Hintergrund der Verkleinerung sind die durch die Baunutzungsverordnung und Bremens Zentren- und Nahversorgungskonzept festgelegten gesetzlichen Bestimmungen, erklärt dazu Lars Lemke vom Büro BPW Stadtplanung, das im Auftrag der Behörde das Bebauungsplanverfahren durchführt: „Ein Markt mit einer Fläche von 1000 Quadratmetern ist in einem urbanen Gebiet nicht zulässig, deshalb mussten wir die Fläche auf 800 Quadratmeter begrenzen.“ Für Grünen-Beiratspolitiker Hanspeter Halle birgt der Umzug Chancen: „Man kann dem Nahkauf-Gebäude ansehen, dass es energietechnisch keine Chance hat.“ Wabeq-Geschäftsführer Ernst Schütte geht von niedrigeren Betriebskosten im Neubau für den Marktbetreiber aus. Vielleicht gebe es bei der Größe behördlicherseits noch Spielraum, hofft er: „Wir sind bereit, da nochmal umzuplanen.“
Besondere Beeinträchtigungen kämen nach Ansicht der Ortspolitiker auf die Bewohner der Reihenhäuser an der Bromberger Straße zu, die nördlich an das Baugrundstück grenzen. Ob man dort nicht niedriger – nämlich zwei- statt dreigeschossig – und stattdessen an der Seewenjestraße höher bauen könnte, hatten sie deshalb angeregt. Das mache die Stadtplanung nicht mit, so Lemke. Denn dort orientiere man sich an der Höhe der umliegenden Bebauung – die Häuser an der Bromberger Straße sind einige Zentimeter höher als der Neubau. Architekt Frank Sieber zufolge wäre es auch nicht zeitgemäß, das vorhandene Nahkauf-Gebäude aufzustocken: „Es steht direkt an der Grundstücksgrenze. Das wäre heute baurechtlich unzulässig und unzumutbar für die Nachbarn.“ Tatsächlich würden die Nachbargärten durch den Neubau eine Stunde früher verschattet als bisher, so Lemke: „Das ist städtebaulich vertretbar, da man an dieser Stelle neuen Wohnraum schafft.“
Eine schallabsorbierende Fassade
Eine weitere Befürchtung des Beirats: Dass der Geräuschpegel vor Ort zunimmt. Gutachten zum Gewerbe-, Verkehrs- und Eisenbahnlärm beurteilen den über die Lissaer Straße geplanten Lieferverkehr als unbedenklich, an der Tiefgarageneinfahrt werden Schallschutzmaßnahmen notwendig und der Bahnlärm könnte um einige Dezibel steigen, was aber nicht wahrnehmbar sei. Geplant ist Lemke zufolge eine schallabsorbierende Fassade an einem Gebäude, um die Belastung in Richtung Bromberger Straße zu senken.

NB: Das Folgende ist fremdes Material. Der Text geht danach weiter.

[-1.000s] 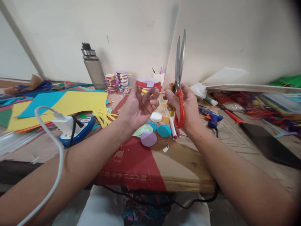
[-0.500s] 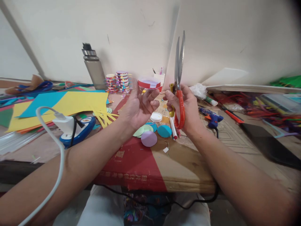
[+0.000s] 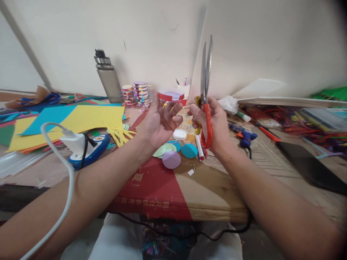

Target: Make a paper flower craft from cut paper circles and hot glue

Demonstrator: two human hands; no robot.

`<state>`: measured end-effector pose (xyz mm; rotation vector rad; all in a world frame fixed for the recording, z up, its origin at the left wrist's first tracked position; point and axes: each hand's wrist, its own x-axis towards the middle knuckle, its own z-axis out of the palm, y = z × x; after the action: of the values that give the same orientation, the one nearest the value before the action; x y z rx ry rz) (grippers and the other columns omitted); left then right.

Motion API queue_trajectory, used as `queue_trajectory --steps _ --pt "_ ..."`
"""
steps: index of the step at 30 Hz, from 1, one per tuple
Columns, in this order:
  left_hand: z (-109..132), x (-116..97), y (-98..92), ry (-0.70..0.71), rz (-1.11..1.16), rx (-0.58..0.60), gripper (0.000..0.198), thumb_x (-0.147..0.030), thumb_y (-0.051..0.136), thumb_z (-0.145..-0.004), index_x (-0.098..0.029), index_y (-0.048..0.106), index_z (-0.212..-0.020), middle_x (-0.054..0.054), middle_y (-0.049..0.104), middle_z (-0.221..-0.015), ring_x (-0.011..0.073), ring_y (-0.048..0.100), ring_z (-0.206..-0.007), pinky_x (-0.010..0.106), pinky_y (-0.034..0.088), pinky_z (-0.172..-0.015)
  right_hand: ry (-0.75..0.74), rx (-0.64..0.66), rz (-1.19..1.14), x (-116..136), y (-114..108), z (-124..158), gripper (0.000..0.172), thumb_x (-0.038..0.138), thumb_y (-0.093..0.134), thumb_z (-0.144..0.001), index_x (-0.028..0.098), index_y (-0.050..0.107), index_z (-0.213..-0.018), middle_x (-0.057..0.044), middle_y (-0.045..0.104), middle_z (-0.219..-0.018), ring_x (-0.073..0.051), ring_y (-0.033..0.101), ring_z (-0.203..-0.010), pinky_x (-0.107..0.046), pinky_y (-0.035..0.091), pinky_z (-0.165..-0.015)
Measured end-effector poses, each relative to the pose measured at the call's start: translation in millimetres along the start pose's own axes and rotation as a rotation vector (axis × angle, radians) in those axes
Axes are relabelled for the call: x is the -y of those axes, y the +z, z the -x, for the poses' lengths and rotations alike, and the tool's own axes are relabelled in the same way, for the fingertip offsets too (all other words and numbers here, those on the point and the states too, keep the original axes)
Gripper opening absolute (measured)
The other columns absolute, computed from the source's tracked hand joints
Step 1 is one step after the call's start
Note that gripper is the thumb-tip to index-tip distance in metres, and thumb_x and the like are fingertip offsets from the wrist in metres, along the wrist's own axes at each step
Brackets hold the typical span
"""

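Note:
My left hand (image 3: 164, 121) is raised over the table with its palm turned inward and its fingers curled. Between its thumb and fingers shows a shallow round paper piece (image 3: 171, 97) with a red-and-white rim and a pale purple inside; the exact contact is partly hidden. Facing it, my right hand (image 3: 214, 119) grips red-handled scissors (image 3: 207, 122), whose blades point up and are slightly parted. A small yellow piece (image 3: 198, 126) is beside the scissors at the same fingers. Below lie purple (image 3: 171, 159), blue (image 3: 189, 151) and light green paper discs (image 3: 162, 150).
Left are yellow sheets (image 3: 100, 115), a blue power strip (image 3: 92, 155) with a white cable across my forearm, and a grey bottle (image 3: 110, 81). Stacked disc pieces (image 3: 141, 94) stand at the back. Right are a blue glue gun (image 3: 247, 138) and a black slab (image 3: 309, 166).
The red-rimmed paper piece has tilted slightly and looks sharper now. The scissors have shifted a little to the left. Otherwise both hands keep nearly the same pose.

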<state>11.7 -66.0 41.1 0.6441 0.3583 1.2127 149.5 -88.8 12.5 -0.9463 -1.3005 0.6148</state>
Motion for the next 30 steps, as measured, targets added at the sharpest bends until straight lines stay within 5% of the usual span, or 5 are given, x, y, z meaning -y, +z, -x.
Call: queue_trajectory --steps 14,30 --pt "-2.6 0.9 -3.9 0.0 0.054 0.098 0.049 -0.056 0.048 -0.092 -0.024 0.058 -0.128 0.006 0.074 -0.085 0.0131 0.066 -0.058 0.022 0.041 -0.041 -0.008 -0.011 0.005 0.1 0.7 0.6 0.044 0.058 0.069 -0.077 0.027 0.056 -0.105 -0.002 0.062 -0.081 -0.016 0.06 -0.064 -0.03 0.05 -0.05" --pt "-1.8 0.0 -2.6 -0.005 0.022 0.076 0.05 -0.06 0.047 -0.091 -0.024 0.062 -0.123 0.006 0.073 -0.082 0.0134 0.065 -0.057 0.021 0.04 -0.039 0.003 -0.003 0.006 1.1 0.5 0.9 0.044 0.059 0.069 -0.077 0.027 0.055 -0.105 -0.002 0.063 -0.082 -0.015 0.06 -0.063 -0.03 0.05 -0.049"
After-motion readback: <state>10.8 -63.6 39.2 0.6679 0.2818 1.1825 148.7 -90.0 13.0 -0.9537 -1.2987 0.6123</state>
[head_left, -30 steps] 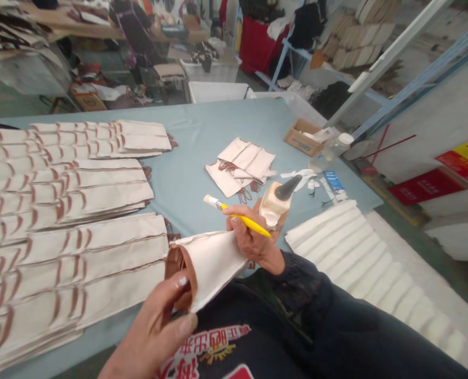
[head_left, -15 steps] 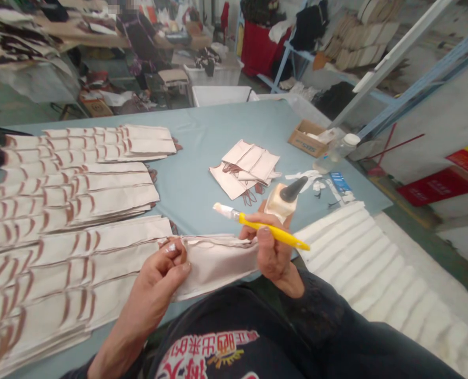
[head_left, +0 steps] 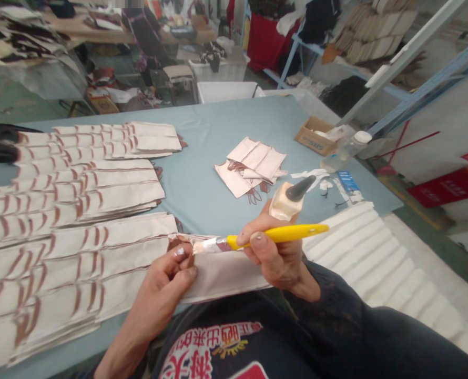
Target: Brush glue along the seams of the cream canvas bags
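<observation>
My left hand (head_left: 173,273) is closed on the left end of a cream fabric piece (head_left: 226,276) with a brown edge, pinching it between thumb and fingers. White smears mark one fingertip. My right hand (head_left: 277,255) grips a yellow-handled paintbrush (head_left: 285,233), its bristles coated white. The brush tip meets the upper left edge of the fabric piece, right beside my left fingers. Behind my right fingers a whitish bottle (head_left: 283,204) with a dark cone nozzle sticks up, seemingly held in the same hand; its lower part is hidden.
Rows of overlapping cream pieces (head_left: 127,179) cover the table's left side. A small pile of similar pieces (head_left: 257,160) lies mid-table. Farther right are a cardboard box (head_left: 315,138), a clear jar (head_left: 346,150) and white scraps. White ridged material (head_left: 348,252) lies at right. A person (head_left: 147,42) is beyond.
My right hand has lowered the brush and tilted it nearly level, bringing the bristles from above the fabric down to its left edge. My left hand keeps its hold. The view has shifted slightly.
</observation>
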`<state>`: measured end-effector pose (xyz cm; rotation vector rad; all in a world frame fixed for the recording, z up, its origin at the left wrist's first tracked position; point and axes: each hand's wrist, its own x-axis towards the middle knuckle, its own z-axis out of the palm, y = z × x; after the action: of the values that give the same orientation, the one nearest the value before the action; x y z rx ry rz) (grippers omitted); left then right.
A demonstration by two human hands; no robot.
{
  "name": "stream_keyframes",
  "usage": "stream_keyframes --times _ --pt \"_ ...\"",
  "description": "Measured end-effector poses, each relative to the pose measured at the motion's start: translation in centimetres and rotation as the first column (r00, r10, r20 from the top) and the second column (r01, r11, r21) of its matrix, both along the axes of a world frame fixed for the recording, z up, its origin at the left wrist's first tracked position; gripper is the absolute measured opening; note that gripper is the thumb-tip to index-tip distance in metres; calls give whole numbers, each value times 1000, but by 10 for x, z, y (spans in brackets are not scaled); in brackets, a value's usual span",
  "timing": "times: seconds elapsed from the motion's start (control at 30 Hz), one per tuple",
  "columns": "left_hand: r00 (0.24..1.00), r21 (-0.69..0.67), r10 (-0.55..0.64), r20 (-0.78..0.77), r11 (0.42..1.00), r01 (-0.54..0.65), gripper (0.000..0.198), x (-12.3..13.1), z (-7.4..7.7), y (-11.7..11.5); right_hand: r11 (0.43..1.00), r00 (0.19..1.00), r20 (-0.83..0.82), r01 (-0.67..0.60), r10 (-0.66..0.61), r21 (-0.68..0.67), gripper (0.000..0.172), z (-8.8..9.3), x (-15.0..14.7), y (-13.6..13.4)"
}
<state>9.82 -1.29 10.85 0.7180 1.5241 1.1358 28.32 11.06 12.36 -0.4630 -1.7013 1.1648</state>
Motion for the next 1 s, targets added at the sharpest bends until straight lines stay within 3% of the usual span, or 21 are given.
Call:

Auch in Sachen Entwässerung hat der Beirat Bedenken angemeldet, da seiner Beobachtung nach seit der Fertigstellung von „Wohnen in Vielfalt 1.0“ einige tiefer gelegene Nachbargrundstücke häufiger unter Wasser stehen. Das Umweltressort habe keine Bedenken zum vorgesehenen Entwässerungskonzept geäußert, sagt dazu Lemke. Hier seien wegen der geplanten Kita besonders strenge Maßstäbe angelegt worden.
Als „grundsätzlich positiv“ beurteilten nach zweistündiger Diskussion Hanspeter Halle (Grüne) und Dieter Winge (Linke) das Bauvorhaben. Verhaltener gab man sich bei der CDU und der SPD, deren Fraktionsmitglied Tobias Stehle anmerkte: „Der Parkdruck ist da und es ist ein hoch emotionales Thema, den Leuten ihr Auto wegzunehmen. Und die Infrastruktur – etwa Kita- und Schulplätze – reicht auch nicht für mehr Menschen. Also kann ich hier eigentlich keine Wohnbebauung zulassen.“ Beide Fraktionen enthielten sich bei der Abstimmung darüber, ob sie das Projekt unterstützen.